Mantenendo valido il dato dei «1.853 casi trattati» fornito nelle statistiche di Don Aldo Buonaiuto (di cui pure si parlerà in questo blog) nel corso dello stesso prestigioso convegno, assieme al dato di «1 milione di adepti» (dichiarato appunto dalla senatrice Casellati), si ha un’ulteriore riprova dell’inesistenza del «problema sette»! Infatti, 1.853 casi su 1.000.000 di persone corrispondono a poco più dello 0,18% del totale! Perciò, anche volendo accettare per valide le discutibili statistiche diffuse in quel convegno, si può dedurre che almeno il 99,78% degli aderenti a gruppi religiosi sono ben contenti della loro scelta.

Eppure, proprio la senatrice Casellati era in quel periodo un’attiva collaboratrice di alcuni gruppi di propaganda «anti-sette» tanto da proporre una legge per la reintroduzione del controverso «reato di plagio» e farne réclame sui media.
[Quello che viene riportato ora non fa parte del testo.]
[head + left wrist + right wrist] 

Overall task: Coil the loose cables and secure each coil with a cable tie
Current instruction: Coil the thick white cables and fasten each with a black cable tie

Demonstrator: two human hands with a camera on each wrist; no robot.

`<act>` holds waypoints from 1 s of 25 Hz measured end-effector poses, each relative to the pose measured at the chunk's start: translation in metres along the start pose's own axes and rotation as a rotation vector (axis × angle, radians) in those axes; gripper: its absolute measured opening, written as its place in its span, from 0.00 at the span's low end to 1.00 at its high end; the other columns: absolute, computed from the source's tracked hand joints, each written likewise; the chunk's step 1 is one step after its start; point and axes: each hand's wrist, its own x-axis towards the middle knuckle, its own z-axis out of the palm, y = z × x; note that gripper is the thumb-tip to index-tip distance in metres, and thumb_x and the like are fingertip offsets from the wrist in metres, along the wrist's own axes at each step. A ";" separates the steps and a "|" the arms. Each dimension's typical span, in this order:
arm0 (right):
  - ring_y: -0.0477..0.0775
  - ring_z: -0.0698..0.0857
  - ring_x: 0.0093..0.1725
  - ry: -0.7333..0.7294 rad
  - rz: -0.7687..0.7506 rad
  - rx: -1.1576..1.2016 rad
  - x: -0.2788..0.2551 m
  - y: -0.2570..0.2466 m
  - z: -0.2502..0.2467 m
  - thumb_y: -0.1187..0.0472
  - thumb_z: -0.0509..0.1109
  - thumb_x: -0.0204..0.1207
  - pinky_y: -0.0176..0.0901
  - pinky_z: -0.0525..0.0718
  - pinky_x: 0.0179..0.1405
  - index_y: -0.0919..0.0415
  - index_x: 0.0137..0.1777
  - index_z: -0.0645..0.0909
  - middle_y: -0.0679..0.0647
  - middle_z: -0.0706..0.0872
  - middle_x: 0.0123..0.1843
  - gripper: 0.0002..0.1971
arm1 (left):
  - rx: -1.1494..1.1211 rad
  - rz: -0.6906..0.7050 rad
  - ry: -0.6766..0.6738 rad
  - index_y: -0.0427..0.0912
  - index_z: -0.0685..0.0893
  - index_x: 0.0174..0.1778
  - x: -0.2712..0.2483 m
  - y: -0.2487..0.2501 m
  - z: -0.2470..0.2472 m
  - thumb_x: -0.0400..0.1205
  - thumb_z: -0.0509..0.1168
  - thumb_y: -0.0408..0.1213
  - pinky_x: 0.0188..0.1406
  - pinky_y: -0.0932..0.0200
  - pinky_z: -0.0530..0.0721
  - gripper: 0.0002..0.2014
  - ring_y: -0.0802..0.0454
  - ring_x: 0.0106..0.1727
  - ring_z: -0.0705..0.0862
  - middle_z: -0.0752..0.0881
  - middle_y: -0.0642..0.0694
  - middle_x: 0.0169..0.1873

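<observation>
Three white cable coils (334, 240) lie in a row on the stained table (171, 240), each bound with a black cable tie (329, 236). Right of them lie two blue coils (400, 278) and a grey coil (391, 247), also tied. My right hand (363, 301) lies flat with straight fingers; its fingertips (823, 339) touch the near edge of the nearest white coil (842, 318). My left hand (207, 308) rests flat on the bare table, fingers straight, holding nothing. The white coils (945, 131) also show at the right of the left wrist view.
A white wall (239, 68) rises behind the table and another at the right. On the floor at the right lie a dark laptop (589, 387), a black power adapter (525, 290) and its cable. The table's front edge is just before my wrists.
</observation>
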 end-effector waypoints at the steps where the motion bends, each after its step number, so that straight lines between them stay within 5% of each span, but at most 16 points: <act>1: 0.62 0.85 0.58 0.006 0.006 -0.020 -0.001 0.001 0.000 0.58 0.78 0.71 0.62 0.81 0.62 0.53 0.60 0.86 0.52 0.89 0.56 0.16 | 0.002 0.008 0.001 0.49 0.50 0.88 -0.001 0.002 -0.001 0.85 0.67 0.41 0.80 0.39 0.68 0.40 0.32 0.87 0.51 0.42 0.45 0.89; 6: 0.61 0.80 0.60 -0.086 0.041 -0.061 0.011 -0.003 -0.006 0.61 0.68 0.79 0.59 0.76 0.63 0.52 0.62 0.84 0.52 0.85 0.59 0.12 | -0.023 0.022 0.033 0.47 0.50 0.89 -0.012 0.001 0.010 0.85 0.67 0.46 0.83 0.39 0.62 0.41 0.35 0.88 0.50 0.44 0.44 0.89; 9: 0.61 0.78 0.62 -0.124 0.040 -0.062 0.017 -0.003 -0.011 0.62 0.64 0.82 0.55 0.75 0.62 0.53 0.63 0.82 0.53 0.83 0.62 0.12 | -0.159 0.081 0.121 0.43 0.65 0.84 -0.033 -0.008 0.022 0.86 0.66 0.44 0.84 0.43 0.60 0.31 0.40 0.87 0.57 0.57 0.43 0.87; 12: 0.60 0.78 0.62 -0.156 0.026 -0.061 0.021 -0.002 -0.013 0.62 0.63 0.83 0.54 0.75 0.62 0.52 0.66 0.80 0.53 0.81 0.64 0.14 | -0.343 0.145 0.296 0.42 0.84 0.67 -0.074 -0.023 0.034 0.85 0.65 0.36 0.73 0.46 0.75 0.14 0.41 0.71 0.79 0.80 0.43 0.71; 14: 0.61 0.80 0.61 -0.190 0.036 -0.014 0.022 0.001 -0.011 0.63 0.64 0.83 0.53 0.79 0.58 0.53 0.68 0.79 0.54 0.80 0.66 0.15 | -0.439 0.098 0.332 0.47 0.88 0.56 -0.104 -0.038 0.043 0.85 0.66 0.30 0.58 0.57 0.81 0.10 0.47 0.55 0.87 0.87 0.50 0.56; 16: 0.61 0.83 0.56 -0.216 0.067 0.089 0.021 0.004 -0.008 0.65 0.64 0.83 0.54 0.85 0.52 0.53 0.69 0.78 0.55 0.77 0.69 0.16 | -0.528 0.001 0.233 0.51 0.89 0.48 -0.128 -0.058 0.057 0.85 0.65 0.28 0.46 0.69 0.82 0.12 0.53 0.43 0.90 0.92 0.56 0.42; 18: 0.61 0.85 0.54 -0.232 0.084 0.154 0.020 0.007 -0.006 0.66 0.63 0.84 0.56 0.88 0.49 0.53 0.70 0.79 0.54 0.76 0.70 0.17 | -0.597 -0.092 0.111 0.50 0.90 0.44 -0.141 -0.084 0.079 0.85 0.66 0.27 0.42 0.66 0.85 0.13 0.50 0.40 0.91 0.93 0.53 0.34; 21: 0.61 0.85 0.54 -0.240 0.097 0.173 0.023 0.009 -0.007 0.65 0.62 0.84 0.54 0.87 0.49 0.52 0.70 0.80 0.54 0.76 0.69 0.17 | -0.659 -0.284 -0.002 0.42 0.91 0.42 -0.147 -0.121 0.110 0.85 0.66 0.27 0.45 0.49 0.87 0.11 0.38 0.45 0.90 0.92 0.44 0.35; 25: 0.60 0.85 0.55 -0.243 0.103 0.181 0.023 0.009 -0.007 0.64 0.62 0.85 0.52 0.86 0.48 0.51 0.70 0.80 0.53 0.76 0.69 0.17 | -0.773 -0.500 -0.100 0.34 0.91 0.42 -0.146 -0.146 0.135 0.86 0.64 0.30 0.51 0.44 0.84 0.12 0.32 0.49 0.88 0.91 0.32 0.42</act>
Sempre in quel convegno di Roma, Giuseppe Ferrari (segretario nazionale del succitato GRIS), menzionò il Rapporto del Febbraio 1998, specificando che «le cifre sono molto più alte»: questo, a suo dire, «perché il Ministero si limitò a censire i gruppi più pericolosi e problematici», mentre il fenomeno reale vede «600 organizzazioni e coinvolge il 2-3% della popolazione italiana». Aggiunse però il Ferrari che «sebbene questi numeri non abbiano rilevanza scientifica, il fenomeno ha rilevanza mondiale e quindi occorre un intervento da parte delle istituzioni».

Ergo: anche in questo caso l’attendibilità degli «anti-sette» sembra proprio far acqua da tutte le parti. Infatti, se la matematica non è un’opinione, 85.000 aderenti di 137 gruppi (fonte: Ministero) corrisponderebbero a 600 gruppi e circa 370.000 aderenti (fonte: Ferrari, GRIS). Una cifra, quest’ultima, che contrasta con quelle fornite dal suo collega Buonaiuto. Inoltre, 1.853 casi su 370.000 aderenti (sempre ammesso e non concesso che questi numeri siano validi, cosa dubbia come s’è visto) rappresenterebbero una percentuale dello 0,5%, dunque con uno scarto (rispetto a chi non ha nulla da dire sul movimento cui si è unito) di ben il 99,5%!

L’urgenza di una così animosa, nutrita, costosa e drammatica campagna «anti-sette» risulta dunque infondata, stando agli stessi numeri forniti dai gruppi di propaganda.


Nei prossimi post si dirà ancora di più della litigiosità degli «anti-sette» e di come le loro beghe di cortile hanno causato enormi sprechi di denaro dei contribuenti per azioni legali assurde iniziate con querele, citazioni ed esposti reciproci, finalizzate solo a mettere a tacere le controparti o le voci avversarie.